**Instructions for the task**. Among the entries below, how many lines have the word "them"? Answer only with the number.

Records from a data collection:
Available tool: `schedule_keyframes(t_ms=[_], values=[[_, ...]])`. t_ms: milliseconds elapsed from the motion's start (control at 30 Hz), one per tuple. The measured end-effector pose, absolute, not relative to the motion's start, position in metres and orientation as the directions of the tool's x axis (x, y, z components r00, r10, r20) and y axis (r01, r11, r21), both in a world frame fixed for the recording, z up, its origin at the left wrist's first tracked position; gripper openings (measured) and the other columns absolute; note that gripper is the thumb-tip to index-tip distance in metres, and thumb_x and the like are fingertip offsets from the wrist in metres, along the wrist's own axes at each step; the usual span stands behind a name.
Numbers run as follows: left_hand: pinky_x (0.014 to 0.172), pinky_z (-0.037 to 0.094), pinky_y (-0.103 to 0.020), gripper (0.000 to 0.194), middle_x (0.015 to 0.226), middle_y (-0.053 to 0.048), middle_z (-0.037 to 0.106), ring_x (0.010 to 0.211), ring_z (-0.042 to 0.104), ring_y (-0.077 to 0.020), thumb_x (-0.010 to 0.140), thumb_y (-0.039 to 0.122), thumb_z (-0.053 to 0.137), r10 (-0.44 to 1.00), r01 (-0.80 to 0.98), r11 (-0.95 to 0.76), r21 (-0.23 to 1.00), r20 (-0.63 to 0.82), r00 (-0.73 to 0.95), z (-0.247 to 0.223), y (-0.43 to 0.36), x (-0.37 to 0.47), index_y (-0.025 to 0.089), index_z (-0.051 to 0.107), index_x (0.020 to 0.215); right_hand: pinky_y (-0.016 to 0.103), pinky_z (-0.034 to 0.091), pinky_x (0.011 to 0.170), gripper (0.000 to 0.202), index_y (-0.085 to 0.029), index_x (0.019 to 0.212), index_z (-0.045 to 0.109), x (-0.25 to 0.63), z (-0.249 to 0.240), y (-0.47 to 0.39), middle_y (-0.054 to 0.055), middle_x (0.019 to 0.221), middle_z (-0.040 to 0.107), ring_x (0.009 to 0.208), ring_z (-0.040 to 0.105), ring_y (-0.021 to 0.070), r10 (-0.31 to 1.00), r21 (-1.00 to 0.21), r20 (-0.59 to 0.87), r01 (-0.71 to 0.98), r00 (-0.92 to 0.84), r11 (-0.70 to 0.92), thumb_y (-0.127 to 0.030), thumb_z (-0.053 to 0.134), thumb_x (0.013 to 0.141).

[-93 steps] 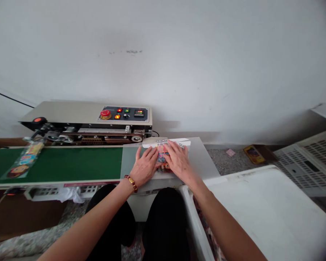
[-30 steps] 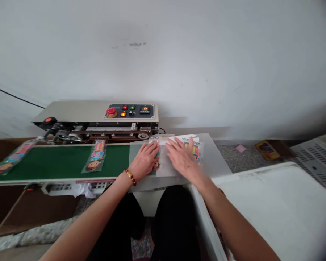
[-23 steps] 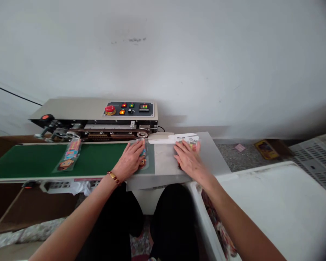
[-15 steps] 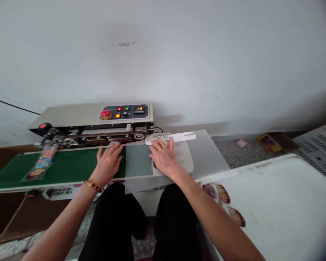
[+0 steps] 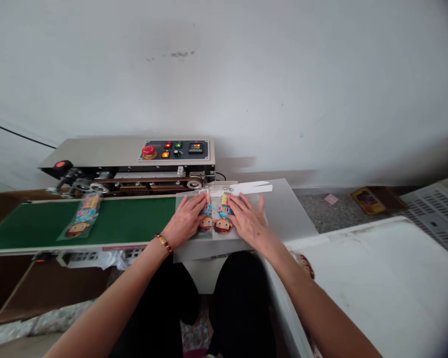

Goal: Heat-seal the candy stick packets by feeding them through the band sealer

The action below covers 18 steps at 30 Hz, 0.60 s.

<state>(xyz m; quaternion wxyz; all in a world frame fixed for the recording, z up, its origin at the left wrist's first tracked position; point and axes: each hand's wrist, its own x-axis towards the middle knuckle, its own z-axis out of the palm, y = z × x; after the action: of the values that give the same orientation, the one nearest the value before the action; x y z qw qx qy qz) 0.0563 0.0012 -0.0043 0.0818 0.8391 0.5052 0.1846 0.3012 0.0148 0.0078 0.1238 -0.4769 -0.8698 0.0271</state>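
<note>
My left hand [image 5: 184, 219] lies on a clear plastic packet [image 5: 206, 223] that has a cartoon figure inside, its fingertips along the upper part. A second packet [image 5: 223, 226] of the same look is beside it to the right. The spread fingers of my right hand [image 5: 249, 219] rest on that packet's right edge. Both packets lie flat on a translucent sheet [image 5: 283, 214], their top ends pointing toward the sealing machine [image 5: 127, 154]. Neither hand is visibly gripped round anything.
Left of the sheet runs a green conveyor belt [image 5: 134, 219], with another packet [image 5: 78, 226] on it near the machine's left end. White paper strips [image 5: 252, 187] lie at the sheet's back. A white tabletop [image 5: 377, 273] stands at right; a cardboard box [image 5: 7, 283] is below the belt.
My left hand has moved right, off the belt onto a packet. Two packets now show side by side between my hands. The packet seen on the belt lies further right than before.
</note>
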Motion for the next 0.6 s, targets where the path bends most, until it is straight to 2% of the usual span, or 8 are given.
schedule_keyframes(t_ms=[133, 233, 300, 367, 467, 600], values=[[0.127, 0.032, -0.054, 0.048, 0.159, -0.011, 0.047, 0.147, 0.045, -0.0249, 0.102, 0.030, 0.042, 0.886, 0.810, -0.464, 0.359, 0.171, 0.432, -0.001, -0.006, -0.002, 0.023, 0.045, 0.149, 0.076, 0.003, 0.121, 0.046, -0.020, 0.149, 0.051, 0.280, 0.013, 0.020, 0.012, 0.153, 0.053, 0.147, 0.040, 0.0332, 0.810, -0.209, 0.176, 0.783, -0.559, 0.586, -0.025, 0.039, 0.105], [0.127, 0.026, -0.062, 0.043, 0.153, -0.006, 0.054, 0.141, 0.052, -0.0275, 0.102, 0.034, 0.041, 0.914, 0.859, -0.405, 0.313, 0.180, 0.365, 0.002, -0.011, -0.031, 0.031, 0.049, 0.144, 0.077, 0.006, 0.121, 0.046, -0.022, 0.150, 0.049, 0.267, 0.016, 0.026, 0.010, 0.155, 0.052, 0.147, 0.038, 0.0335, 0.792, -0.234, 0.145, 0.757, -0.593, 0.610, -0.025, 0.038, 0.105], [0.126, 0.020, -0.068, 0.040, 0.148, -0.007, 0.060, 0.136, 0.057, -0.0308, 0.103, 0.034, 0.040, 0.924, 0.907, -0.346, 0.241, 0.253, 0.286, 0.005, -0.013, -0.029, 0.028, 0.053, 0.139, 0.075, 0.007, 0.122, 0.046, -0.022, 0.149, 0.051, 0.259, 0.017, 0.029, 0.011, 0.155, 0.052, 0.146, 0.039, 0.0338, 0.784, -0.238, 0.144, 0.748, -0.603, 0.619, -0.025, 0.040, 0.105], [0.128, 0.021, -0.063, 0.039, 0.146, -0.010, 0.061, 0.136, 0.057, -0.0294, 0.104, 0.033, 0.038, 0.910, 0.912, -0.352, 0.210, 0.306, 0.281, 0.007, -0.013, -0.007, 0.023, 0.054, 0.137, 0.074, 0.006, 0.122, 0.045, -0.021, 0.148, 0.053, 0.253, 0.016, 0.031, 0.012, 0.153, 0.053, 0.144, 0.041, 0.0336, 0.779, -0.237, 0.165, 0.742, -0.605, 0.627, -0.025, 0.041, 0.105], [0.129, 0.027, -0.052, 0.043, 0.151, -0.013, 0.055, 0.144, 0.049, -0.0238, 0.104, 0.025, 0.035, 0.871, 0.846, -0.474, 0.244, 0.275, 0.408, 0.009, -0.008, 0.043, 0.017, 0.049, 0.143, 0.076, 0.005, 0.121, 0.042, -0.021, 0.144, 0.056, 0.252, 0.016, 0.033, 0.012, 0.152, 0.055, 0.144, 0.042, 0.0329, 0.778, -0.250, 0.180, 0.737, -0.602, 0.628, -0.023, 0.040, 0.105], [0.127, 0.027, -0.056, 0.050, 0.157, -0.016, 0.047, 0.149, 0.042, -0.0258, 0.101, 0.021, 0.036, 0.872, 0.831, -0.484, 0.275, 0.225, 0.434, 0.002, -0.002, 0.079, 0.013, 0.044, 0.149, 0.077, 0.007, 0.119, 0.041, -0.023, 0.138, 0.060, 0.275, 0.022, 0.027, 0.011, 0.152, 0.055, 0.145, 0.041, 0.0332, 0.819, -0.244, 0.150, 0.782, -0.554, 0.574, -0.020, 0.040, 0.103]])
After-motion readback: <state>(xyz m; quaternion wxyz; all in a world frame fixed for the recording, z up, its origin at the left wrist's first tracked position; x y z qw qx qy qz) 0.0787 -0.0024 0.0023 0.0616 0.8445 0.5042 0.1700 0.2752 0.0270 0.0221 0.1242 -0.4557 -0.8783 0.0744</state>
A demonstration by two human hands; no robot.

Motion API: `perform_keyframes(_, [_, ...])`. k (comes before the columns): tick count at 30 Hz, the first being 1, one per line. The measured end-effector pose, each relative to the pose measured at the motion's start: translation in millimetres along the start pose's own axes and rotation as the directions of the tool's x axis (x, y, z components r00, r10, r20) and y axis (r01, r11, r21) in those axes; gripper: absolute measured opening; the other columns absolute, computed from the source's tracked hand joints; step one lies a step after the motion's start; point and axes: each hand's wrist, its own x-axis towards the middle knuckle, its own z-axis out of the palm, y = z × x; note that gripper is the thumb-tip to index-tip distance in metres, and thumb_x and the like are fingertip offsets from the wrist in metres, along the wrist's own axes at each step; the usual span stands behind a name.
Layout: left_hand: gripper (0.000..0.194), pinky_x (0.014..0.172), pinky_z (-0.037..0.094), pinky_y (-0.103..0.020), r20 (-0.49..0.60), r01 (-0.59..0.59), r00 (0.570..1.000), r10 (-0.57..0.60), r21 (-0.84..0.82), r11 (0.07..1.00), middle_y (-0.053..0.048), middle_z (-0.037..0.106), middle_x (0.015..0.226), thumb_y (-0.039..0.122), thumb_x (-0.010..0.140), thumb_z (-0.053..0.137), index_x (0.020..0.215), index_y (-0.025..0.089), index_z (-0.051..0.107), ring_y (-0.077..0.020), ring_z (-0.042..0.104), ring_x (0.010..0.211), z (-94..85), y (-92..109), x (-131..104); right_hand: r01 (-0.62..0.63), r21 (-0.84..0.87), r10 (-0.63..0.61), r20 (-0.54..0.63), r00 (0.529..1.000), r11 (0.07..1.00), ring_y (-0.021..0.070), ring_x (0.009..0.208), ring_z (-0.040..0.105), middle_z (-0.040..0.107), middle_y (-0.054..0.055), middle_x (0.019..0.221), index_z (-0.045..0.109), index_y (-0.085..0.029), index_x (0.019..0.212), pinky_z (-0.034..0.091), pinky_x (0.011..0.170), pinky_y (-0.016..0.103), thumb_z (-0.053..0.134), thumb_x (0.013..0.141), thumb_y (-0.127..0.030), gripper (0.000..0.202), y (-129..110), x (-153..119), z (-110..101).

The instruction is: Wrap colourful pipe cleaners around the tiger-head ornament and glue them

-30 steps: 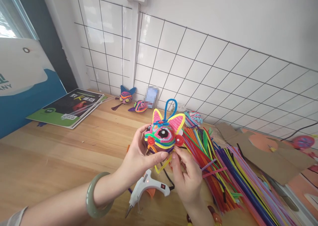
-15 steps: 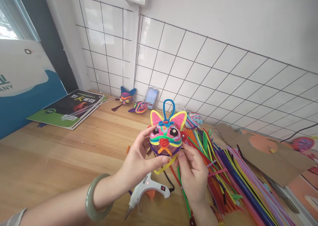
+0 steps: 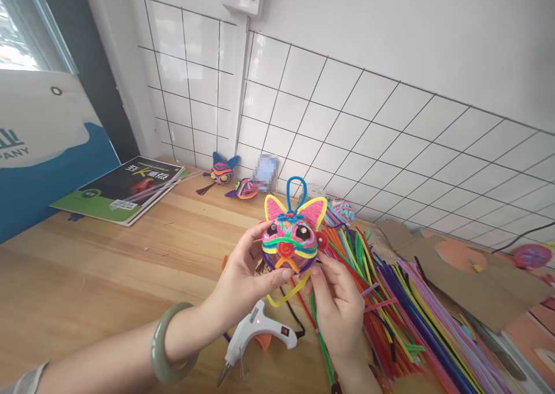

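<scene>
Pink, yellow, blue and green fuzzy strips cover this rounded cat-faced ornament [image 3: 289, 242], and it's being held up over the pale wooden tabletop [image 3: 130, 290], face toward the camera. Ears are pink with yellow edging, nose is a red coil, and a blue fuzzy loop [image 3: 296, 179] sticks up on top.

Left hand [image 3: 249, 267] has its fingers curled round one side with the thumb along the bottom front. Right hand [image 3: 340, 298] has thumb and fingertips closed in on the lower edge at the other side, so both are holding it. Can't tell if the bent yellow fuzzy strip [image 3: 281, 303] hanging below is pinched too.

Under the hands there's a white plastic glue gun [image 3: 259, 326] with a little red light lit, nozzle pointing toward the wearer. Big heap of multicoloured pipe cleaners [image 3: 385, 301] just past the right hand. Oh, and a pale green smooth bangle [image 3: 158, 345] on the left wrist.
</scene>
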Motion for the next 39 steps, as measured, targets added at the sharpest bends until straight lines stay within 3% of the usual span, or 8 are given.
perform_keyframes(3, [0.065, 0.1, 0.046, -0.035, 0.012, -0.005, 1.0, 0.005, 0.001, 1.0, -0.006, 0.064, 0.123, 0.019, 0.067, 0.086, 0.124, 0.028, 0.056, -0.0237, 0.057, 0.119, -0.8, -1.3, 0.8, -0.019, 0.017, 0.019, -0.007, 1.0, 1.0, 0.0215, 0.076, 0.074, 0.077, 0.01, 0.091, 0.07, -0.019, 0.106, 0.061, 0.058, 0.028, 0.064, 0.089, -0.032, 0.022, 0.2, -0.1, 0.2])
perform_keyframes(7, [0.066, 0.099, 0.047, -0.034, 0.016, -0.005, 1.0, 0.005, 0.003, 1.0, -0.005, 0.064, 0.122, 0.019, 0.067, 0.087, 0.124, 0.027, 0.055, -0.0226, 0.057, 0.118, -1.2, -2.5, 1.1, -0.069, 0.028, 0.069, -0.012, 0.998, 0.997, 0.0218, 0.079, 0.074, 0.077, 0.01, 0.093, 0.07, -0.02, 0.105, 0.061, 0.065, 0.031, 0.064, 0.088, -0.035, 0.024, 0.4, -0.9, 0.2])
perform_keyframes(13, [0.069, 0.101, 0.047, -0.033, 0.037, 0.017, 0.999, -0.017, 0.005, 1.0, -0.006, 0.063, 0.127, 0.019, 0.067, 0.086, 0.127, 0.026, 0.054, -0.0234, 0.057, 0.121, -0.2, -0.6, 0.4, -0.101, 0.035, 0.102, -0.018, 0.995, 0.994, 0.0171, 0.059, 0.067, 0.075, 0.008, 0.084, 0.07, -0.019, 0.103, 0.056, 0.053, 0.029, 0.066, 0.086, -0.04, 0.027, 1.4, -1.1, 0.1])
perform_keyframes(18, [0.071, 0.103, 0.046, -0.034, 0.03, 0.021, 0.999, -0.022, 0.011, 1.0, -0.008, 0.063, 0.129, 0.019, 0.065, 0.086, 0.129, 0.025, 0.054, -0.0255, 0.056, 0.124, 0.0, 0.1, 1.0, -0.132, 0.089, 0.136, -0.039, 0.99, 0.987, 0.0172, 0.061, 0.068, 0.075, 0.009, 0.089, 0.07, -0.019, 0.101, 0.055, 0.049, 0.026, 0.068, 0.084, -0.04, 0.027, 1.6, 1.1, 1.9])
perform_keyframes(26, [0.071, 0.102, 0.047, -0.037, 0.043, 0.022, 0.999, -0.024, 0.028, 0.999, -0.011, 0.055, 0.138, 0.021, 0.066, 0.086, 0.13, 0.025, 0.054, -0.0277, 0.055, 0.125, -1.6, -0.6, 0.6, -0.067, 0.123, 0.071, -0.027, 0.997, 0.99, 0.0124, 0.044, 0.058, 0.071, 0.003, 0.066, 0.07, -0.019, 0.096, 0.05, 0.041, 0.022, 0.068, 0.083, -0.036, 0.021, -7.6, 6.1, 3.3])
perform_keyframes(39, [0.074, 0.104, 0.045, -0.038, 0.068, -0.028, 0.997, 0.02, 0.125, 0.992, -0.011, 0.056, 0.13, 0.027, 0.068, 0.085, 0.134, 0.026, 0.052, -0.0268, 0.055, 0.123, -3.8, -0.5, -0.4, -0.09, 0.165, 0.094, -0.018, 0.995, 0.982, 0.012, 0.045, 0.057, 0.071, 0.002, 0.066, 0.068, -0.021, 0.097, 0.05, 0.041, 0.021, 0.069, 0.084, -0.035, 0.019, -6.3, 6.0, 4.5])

**Problem solution**. 2